MarTech is increasingly becoming embedded in overall corporate strategy. The fact is that marketers have started to use technology at each step of the marketing value chain, from product planning and media buying to customer engagement, to sales and after-sales. This integration of marketing and technology is leading to considerable changes in the organisational structure.

According to a recent Nasscom report, the increase in digitisation of marketing activities has caused marketers to rework the business model of their companies. New designations in the C-level suites, such as Chief Customer Experience Officers, Chief Creative Officers and Chief Digital Officers are being adopted.

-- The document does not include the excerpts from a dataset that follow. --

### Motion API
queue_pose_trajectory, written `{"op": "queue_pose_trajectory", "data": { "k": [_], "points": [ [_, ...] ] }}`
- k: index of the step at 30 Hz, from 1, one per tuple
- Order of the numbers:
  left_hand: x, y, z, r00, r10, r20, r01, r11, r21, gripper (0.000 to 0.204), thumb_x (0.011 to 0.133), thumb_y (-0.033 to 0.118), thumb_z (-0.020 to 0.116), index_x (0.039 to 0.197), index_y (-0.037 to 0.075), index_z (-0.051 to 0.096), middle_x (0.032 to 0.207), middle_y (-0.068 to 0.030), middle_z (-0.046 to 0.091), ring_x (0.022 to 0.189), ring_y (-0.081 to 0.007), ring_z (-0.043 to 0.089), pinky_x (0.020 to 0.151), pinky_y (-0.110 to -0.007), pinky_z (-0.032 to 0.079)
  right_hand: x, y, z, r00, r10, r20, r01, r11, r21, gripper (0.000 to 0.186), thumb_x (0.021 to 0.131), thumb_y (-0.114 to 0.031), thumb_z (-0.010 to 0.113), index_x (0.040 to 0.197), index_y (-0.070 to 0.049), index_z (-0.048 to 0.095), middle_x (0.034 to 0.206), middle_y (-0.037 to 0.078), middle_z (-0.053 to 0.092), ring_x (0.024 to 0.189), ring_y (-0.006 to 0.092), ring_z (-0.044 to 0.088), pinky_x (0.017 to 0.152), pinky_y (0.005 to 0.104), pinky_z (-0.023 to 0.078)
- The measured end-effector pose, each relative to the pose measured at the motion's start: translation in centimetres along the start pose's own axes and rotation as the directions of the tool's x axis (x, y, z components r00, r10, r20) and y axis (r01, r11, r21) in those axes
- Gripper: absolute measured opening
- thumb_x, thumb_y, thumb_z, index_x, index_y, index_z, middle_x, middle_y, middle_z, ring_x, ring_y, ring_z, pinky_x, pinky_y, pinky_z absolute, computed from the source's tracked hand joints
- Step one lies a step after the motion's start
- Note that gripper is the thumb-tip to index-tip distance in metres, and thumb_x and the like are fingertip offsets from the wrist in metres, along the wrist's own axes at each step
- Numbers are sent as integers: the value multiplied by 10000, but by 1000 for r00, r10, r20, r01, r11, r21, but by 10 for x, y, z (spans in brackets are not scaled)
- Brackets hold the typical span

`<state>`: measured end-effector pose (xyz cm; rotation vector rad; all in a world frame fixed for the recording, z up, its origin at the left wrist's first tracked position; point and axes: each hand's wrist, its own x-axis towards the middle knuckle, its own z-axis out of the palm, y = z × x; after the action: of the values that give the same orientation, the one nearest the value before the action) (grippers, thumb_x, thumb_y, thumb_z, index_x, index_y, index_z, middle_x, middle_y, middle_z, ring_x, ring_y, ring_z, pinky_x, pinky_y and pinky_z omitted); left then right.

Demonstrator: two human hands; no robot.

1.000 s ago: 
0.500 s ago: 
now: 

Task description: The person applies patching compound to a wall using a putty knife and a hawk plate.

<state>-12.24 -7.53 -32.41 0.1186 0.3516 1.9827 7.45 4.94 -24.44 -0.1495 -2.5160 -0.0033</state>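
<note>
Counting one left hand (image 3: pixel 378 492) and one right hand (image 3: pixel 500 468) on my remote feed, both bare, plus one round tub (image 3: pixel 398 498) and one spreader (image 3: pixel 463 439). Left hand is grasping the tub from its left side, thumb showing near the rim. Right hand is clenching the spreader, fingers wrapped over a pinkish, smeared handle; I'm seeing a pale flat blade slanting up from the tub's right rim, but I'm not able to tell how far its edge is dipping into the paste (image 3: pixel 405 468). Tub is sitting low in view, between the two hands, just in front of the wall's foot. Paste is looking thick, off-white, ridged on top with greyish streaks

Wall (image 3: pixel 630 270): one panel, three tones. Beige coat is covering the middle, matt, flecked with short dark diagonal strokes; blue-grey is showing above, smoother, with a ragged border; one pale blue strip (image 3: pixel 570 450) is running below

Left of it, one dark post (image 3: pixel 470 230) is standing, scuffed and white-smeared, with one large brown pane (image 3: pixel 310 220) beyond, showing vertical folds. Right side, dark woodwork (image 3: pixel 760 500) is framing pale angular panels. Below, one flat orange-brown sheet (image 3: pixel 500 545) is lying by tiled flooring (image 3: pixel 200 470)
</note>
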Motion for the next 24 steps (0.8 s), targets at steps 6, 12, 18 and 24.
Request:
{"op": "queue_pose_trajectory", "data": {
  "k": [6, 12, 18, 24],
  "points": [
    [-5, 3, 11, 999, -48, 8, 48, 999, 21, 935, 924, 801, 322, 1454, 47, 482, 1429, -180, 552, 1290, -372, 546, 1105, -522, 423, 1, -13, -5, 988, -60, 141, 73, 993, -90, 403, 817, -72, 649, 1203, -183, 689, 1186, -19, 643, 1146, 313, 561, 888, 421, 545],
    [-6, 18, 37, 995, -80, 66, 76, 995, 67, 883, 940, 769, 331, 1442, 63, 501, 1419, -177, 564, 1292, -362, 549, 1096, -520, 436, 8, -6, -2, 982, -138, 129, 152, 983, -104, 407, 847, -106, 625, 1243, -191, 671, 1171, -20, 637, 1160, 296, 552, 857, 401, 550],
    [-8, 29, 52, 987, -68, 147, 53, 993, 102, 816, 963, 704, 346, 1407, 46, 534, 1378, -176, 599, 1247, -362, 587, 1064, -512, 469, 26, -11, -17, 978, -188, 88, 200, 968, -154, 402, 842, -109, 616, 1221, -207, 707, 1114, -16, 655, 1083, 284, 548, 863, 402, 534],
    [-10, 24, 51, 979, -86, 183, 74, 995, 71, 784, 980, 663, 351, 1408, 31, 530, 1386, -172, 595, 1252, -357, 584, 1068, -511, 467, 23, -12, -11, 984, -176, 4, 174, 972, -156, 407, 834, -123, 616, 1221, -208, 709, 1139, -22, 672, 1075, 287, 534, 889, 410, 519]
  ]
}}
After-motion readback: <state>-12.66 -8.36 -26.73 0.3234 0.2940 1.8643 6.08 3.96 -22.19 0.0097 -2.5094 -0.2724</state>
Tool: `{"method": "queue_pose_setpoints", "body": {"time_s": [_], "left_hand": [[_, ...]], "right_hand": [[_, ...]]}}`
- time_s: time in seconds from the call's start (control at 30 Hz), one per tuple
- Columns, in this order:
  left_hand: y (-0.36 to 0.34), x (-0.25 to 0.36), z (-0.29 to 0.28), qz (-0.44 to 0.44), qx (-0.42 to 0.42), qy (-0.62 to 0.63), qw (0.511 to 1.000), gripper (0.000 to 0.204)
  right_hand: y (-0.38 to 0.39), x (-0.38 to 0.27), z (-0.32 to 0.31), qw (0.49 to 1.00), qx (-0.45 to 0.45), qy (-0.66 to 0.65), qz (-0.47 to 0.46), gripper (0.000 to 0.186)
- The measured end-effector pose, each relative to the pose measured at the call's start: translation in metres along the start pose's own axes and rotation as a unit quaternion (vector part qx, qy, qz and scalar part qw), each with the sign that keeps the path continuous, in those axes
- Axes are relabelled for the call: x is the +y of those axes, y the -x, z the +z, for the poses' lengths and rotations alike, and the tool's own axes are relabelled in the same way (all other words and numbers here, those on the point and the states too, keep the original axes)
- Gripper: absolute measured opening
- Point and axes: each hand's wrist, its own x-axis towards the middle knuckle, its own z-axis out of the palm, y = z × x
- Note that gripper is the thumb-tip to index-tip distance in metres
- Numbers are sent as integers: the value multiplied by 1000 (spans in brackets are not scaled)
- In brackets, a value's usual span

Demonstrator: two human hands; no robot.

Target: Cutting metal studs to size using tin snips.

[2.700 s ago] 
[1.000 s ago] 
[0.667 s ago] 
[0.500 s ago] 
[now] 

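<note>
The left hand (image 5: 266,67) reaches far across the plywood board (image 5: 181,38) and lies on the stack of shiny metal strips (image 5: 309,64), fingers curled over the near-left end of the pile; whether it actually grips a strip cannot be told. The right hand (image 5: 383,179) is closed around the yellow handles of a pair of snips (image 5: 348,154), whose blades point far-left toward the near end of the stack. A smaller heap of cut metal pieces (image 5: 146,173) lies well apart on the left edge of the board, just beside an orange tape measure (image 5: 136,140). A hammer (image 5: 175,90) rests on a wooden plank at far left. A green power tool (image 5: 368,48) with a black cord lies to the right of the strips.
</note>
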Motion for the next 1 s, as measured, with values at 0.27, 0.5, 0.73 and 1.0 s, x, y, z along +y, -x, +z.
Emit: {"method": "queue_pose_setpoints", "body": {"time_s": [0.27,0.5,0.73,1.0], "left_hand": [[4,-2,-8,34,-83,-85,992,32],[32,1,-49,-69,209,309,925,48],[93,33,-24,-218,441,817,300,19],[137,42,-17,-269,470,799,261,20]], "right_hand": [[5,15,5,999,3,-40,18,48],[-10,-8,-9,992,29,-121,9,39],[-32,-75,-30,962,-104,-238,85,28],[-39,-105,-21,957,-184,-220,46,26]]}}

Technology is also bringing about a major change in the relationship between a brand and its customers. While a brand can directly reach out to its customers through digital channels, the CMTO needs to work on making this direct relationship significant using marketing technology. He can use marketing technology to personalise the messaging at a mass scale. He can achieve that by analysing the consumer’s digital footprints. Analysis of such data would include building a unified view of the customer, gaining information about the customer using profile information and tracking the customer’s activity on digital media.

The CMTO can also utilise marketing technology to ensure that real-time action is undertaken to respond to the opportunities, which increases the efficiency of the overall marketing activity. The CMTO’s strategies will have a direct impact on the revenue of the company which, in turn, will leave an impression on the core business. The CMTO needs to lead this transition or else face the risk of obsolescence, personally and for the company.

The transformation of the CMO to a CMTO will need support and buy-in from the top management, most importantly the CEO. The time to start the journey of providing personalised and wonderful customer experiences is now. As Ram Charan, author of The Attacker’s Advantage rightly says, “With companies… being able to collect and control information on the entire experience of a customer, the math house now can focus on each customer as an individual. In a manner of speaking, we are evolving back to the artisan model, where a market ‘segment’ comprises one individual.”